As prices of oil held in positive territory, other reports were limiting the upside progress, such as, the (1) oversupply, particularly stocks at Cushing that hit record levels earlier this month, (2) latest data showing a plunge in British unemployment for the 10th consecutive quarter and that jobless claims hit their lowest level since mid-2011 in December, and recently (3) International Monetary Fund's forecast for slower global growth for the year 2013.

Week-on-week, Dubai crude increased more than a dollar per barrel. Likewise, MOPS gasoline recuperated as it increased by about US$3/bbl; diesel as well increased by US$1/bbl.

FOREX: The week-on-week peso per US dollar appreciated by P0.05 to P40.66, from P40.61 in previous week.

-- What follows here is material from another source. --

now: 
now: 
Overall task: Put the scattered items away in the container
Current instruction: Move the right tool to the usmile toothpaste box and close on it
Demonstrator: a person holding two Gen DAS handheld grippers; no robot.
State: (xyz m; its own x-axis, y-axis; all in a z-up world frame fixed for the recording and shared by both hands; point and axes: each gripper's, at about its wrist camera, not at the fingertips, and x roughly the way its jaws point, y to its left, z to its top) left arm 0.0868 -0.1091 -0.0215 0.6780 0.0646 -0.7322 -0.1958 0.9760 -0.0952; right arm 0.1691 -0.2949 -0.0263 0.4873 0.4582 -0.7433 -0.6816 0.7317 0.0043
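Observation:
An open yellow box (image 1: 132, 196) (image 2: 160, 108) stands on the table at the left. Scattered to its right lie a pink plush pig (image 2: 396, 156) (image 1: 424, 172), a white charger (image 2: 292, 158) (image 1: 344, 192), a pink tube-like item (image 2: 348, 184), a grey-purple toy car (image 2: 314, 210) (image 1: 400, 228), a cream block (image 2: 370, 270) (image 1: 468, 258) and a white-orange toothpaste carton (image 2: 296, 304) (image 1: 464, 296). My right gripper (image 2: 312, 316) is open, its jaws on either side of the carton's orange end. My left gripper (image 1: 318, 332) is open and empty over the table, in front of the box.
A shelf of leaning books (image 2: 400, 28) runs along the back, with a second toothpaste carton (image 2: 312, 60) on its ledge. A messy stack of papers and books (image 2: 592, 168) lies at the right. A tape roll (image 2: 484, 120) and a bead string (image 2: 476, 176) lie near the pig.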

Other recommended reference sites: (1) http://www.aip.com.au/pricing (2) http://www.med.govt.nz/ers/oil_pet/prices/prices.html


DOMESTIC OIL PRICES

Effective 29 January, the oil companies implemented an increase of P0.90/liter for gasoline and P0.35/liter for diesel.

These adjustments resulted to a month-to-date net increase of P0.20/liter for both gasoline and diesel.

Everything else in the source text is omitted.